### PROBLEM TO SOLVE:
Copy nothing but the lines below, from the one with "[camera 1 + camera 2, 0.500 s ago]" through the one with "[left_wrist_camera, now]", exactly as written; no pictures should appear.

### SUPPLIED DATA:
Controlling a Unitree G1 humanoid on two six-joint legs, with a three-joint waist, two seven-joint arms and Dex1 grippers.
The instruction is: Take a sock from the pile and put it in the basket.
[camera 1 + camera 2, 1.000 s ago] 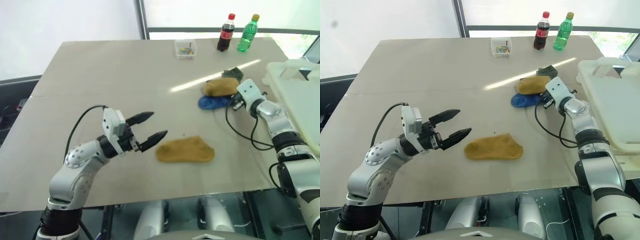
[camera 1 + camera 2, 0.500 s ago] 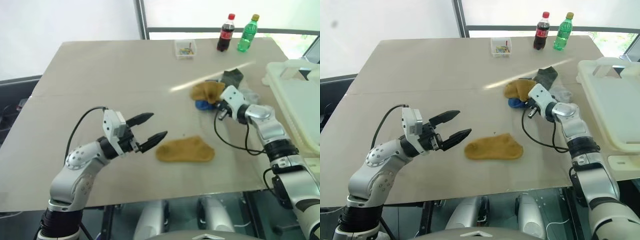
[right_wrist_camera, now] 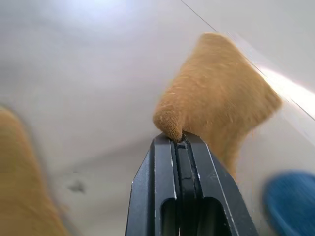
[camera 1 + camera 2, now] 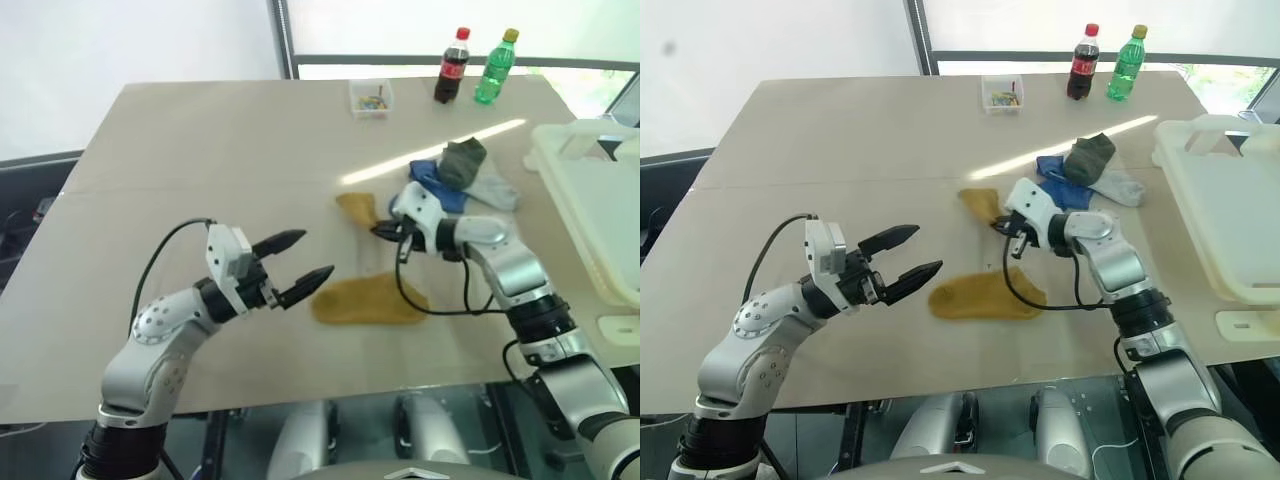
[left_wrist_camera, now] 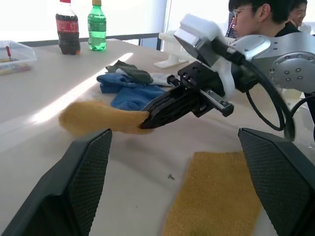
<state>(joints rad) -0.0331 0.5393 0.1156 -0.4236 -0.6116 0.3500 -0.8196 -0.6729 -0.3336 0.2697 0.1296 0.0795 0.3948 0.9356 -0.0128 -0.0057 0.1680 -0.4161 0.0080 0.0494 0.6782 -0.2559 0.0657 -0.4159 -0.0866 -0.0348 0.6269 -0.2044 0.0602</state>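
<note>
- Right hand (image 4: 1002, 226) is clamped on a mustard sock (image 4: 980, 204) mid-worktop, left of the pile (image 4: 1087, 172).
- Left hand (image 4: 908, 252) has its fingers apart, empty.
- Sock looks soft, light and floppy; pinching an edge suffices.
- Basket (image 4: 1230, 205) sits far right.

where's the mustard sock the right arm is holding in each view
Left eye view: mustard sock mid-table, pinched by the right end effector.
Right eye view: same sock, just above the flat mustard sock.
Left wrist view: sock left of centre, at the black fingertips.
Right wrist view: sock centre, rising from the shut fingertips.
Shared landmark: the blue sock, beside it.
</note>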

### REPLY:
[camera 1 + camera 2, 0.500 s ago] 
[right_wrist_camera, now] 
[camera 1 + camera 2, now] 
[left_wrist_camera, now] 

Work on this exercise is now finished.